ASSIGNMENT – Restate exactly, and only, the lines from the one with "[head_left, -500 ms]" through the end of the data, with both of those end lines kept. Drop any pictures.

THE DATA –

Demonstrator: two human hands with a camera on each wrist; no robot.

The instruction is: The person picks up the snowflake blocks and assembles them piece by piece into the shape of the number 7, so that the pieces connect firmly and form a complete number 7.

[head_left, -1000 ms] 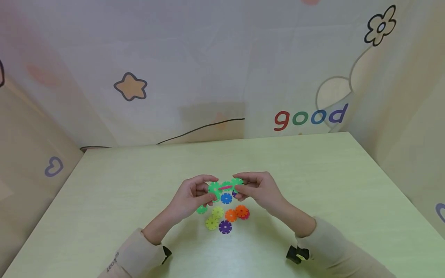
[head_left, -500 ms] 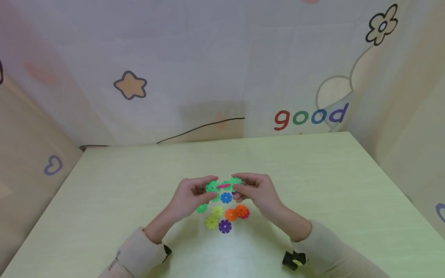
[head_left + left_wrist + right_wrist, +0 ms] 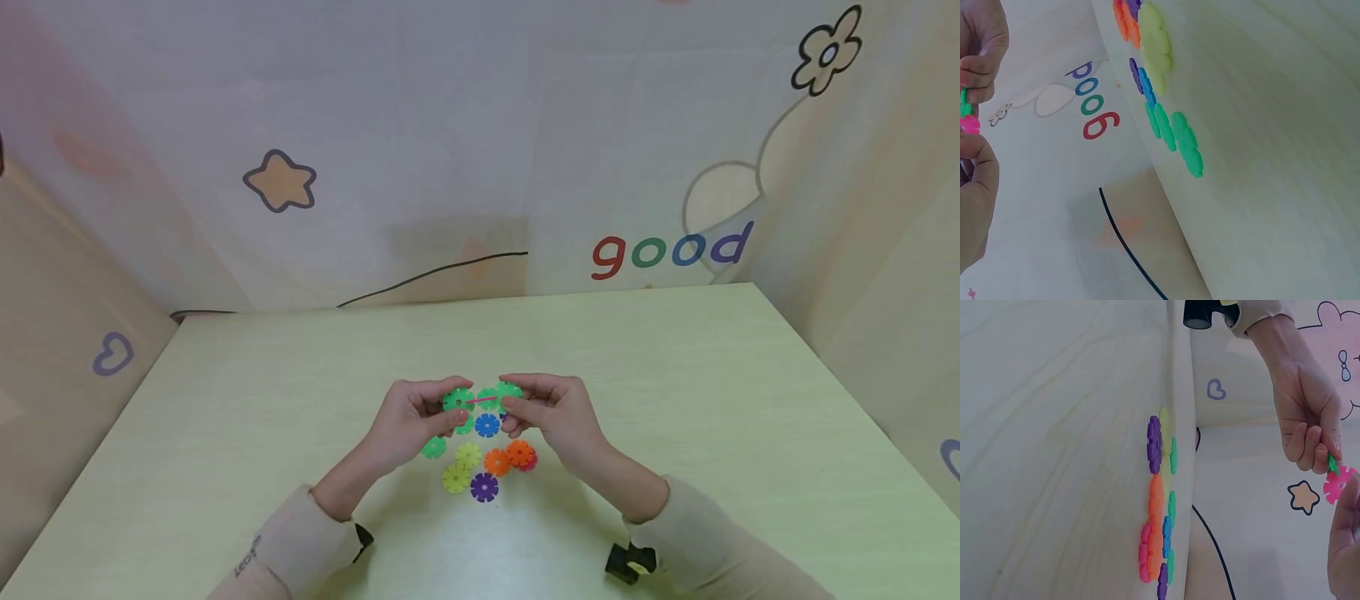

YOUR SOLUTION –
[head_left, -500 ms] 
[head_left + left_wrist + right_wrist, +0 ms] 

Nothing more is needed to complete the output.